So, another election. Another vote. Six weeks of comment and analysis and discourse and predictions and arguments and information and misinformation and lies and testicles. Lots of testicles, sorry, bollocks. If you gathered together every pair of bollocks that came out of the back door of every slaughterhouse in the world (destined for a hot dog factory, I dare say) for a whole year you’d probably have enough to fill the Houses of Parliament but even that will be nothing to the sheer volume, beyond our feeble measuring scales, of bollocks that will be produced in the run up to December the 12th. If I had a gun now would be the time to use it.
The dilemma I have is this: whether to vote at all and who to vote for. I expect you may have the same problem. As to whether to vote at all well I realise that now more than ever this country needs rational, open minded people just like me to save it from a fate it once thought unimaginable, which is the complete meltdown of our entire political system. I appreciate this country needs me, but on the other hand I’m not sure I can be arsed this time; after all I voted to stay in the EU and look where that got us. And besides there seems to be a logistical nightmare ahead whereby all the usual polling centres will be unavailable and so people will have to vote in a crack den or at a dodgy sauna club or, even worse, a Jehovah’s Witness meeting hall.

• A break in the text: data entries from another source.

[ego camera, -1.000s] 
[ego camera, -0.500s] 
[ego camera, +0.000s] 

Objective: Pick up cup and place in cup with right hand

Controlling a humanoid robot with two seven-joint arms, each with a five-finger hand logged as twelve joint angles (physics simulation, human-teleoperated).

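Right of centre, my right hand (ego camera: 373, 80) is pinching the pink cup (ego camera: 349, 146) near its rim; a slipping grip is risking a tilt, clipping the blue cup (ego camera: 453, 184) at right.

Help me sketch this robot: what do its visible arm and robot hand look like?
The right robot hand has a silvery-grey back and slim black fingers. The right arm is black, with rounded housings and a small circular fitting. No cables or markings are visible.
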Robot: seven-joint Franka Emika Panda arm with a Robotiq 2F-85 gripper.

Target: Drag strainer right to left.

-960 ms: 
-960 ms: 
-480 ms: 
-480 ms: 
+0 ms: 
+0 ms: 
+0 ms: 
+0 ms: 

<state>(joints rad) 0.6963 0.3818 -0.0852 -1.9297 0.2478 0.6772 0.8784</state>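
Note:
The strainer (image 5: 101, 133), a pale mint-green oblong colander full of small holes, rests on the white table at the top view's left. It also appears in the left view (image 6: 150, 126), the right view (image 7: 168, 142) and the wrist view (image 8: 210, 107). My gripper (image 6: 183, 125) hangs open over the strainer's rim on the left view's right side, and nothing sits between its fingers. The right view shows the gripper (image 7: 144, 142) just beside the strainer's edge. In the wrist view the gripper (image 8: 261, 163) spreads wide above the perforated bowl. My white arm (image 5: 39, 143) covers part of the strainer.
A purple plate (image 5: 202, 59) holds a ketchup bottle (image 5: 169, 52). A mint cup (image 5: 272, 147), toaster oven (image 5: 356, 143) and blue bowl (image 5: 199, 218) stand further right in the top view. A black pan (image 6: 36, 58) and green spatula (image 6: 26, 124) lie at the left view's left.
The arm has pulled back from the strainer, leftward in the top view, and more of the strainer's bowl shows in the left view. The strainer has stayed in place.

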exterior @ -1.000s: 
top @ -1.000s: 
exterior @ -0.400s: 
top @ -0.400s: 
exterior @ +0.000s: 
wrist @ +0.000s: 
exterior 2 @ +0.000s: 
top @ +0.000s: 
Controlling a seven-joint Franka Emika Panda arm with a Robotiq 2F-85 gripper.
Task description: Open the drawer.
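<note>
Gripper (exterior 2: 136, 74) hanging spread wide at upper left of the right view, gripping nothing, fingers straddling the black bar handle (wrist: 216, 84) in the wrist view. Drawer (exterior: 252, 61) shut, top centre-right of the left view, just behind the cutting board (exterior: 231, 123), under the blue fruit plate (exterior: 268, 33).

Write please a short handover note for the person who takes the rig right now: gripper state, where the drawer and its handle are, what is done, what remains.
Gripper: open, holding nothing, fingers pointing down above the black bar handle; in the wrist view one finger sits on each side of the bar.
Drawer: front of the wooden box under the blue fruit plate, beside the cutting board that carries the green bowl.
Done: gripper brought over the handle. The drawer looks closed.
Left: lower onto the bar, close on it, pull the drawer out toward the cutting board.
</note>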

December the 12th, let me check my diary, what else have I got on that day? Oh yes, first of all I’m working, working to keep our once great economy propped up, in a round about way. Now I usually leave the house just after 6am so I doubt I’ll have time to pop to my local funeral directors storage fridge to mark my card so I guess it’ll have to be some time after 5pm, when I get home. It’ll be dark. It’ll be cold. Those two are a given but it might also be raining, snowing or blowing a gale. That’s why we don’t have elections in winter, just so you know. If the central heating has kicked in and it’s a day that I can allow myself a couple of glasses of wine (hold on, let me check…….yes, yes it will be) then if I get through the front door it’s very unlikely my vote will count because it won’t be there to be counted. And even if it were I expect Wifey’s vote will be in too and she’ll be all awkward and vote the opposite of me so we’ll just cancel each other out and I’ll blame her if it all goes wrong.
So you can see I’m in two minds, can’t you? Now the much bigger question of who. Who can I possibly back, bearing in mind I don’t like tactical voting and I rarely vote based on my local MP and the state of our potholes; I just vote for the person I most what to lead this country. Well I can’t vote Corbyn, because he’s an unwashed cum sock in a polycotton shirt and I’m afraid I could never vote for anyone who wears a polycotton shirt. Besides, the thought of Tom Watson and Dianne Abbott having any tangible power just upsets me. Equally I’m not going to vote for UKIP or the English Defence League or The Brexit Party because they’re all cunts and if we ever find the rock they deserve to be hidden under that rock will be made of broken glass, anthrax and dog shit. I could vote for The Green Party but I’ll have to do a bit more research because I wonder if they realise that actually running a country is slightly harder than running an eco-friendly hedgehog sanctuary just of the A1, near St Neots.
That leaves me two other options and I suppose these would always be the last on the page. I can go with years of tradition and playing it safe and just vote Conservative again but, whether I like it or not, that would send out the message that I want Boris Johnson as Prime Minister and I don’t. I don’t want Boris to lead this country because he’s a wank avalanche that can’t even be bothered to be waiting to happen; he’s already happened and it looks pretty bad out there. So I’ll have to monitor Boris closely over the next 6 weeks to see if he can sway me. I hope he’s reading this; Boris – I’m giving you the opportunity to justify your existence. Alternatively I can go all Liberal Democrat but that will be a toughie because the Liberal Democrats have all the fibre of a cheap doughnut and I do worry that in the aftermath of Brexit they’ll look about as in control as a one legged, arthritic pensioner taking three particularly excitable Great Danes out for a walk on a windy day.
The conclusion is, therefore, very inconclusive. I don’t know if a general election is the right thing to be having right now. Johnson and Corbyn both think it is so it almost certainly is not, but it’s too late it argue or worry, we never had a say anyway. What is certain is that this election is going to be important. It will usher in another fresh wave of diabolical arseholes to thoroughly fuck up all the fuck ups that the last diabolical arseholes fucked up in the first place. It will be a new, shades of diarrhoea dawn and what comes after it will make us all weep anew (unless there’s a very secretive decent politician out there that nobody has noticed yet). Everybody keeps saying what a mess it is but we should worry less about that and more about the mess that will come at the end. The political nappy is about to explode, and there will be shit everywhere.